Fondation Daniel Brière
 

 

Fondation du CSSS de Gatineau

Fondation Daniel Brière

La Fondation Daniel Brière a vu le jour en 2004 et a pour mandat de venir en aide aux jeunes de la région de l’Outaouais. Ayant été gâté par la vie, Daniel Brière est heureux de pouvoir redonner aux enfants éprouvés par la maladie.

Aujourd’hui père de trois garçons débordants de santé, il a choisi de contribuer auprès des jeunes de la communauté où il est né.

«Il y a six ans, lorsque j’ai créé la Fondation Daniel Brière, je souhaitais venir en aide au plus d’organismes possibles oeuvrant auprès de la jeunesse de la région de l’Outaouais.»

C’est ainsi qu’au fil du temps, la Fondation Daniel Brière a réussi à faire une différence auprès de: Centre d’animation familiale, Espoir Rosalie, Maison Mathieu Froment-Savoie, Grands Frères et Grandes Sœurs de l’Outaouais, ainsi que le Centre Espoir de Gatineau.

«Puis, en 2008, c’est tout naturellement que le Centre régional de pédiatrie le COPAIN s’est imposé.»

À chaque année, le hockeyeur prend le temps de se rendre au CSSS de Gatineau pour visiter des jeunes souffrant de diverses maladies et qui sont soignés chez eux, en Outaouais, au COPAIN.

«Même si c'est difficile, ces enfants gardent espoir et sont très positifs, puisque beaucoup de jeunes avant eux ont reçu de bons soins et ont été capables de vaincre la maladie».

La Classique Daniel Brière est maintenant inscrite dans la tradition de la région et représente la source de financement absolument essentielle à la poursuite des actions de la Fondation Daniel Brière.

«Tous ces sous n’auraient jamais pu être amassés pour les enfants de la région sans la généreuse collaboration de la population ainsi que des partenaires et commanditaires de la journée. Les gens de l'Outaouais ont toujours été très généreux et je les remercie.»

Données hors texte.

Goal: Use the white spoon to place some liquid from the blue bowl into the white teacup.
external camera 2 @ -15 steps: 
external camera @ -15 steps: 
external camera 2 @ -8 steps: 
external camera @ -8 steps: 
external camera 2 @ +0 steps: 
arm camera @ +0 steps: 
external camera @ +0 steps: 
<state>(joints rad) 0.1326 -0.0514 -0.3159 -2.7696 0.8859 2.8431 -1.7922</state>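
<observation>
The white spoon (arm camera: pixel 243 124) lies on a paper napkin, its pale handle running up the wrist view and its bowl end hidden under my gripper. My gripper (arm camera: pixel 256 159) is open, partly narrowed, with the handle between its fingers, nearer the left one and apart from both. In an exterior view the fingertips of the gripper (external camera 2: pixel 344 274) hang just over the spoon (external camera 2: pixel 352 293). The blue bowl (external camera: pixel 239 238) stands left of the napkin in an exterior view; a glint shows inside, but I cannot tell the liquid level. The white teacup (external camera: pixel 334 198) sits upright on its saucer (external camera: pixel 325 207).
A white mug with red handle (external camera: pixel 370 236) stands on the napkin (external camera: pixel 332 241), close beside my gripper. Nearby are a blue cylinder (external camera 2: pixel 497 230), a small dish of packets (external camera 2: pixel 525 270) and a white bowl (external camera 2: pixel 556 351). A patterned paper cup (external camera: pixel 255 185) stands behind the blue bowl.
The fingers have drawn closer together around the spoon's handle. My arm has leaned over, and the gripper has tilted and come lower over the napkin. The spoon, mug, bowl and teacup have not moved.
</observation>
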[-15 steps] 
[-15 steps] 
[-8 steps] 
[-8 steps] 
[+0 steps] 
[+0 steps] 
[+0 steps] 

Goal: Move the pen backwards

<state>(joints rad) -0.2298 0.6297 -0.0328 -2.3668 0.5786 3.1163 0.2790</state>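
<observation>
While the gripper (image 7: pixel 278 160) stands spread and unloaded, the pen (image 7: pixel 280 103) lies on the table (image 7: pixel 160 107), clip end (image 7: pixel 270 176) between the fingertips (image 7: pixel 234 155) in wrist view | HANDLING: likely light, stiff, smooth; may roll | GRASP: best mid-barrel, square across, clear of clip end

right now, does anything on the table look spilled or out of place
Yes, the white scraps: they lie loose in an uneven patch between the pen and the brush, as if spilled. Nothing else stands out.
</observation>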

La Classique et la Fondation Daniel Brière comptent sans contredit parmi les événements les plus importants pour la jeunesse de la région de l’Outaouais.

«Je ne vis plus de façon permanente à Gatineau depuis déjà plusieurs années, mais je ne pourrais faire mon tournoi de golf annuel et mettre à profit la Fondation qui porte mon nom à un autre endroit que dans la ville qui m'a vu grandir. C'est un côté de moi qui est important. Il y a des enfants qui n'ont pas la chance de vivre ce que tout le monde vit et je ne trouve pas ça correct.»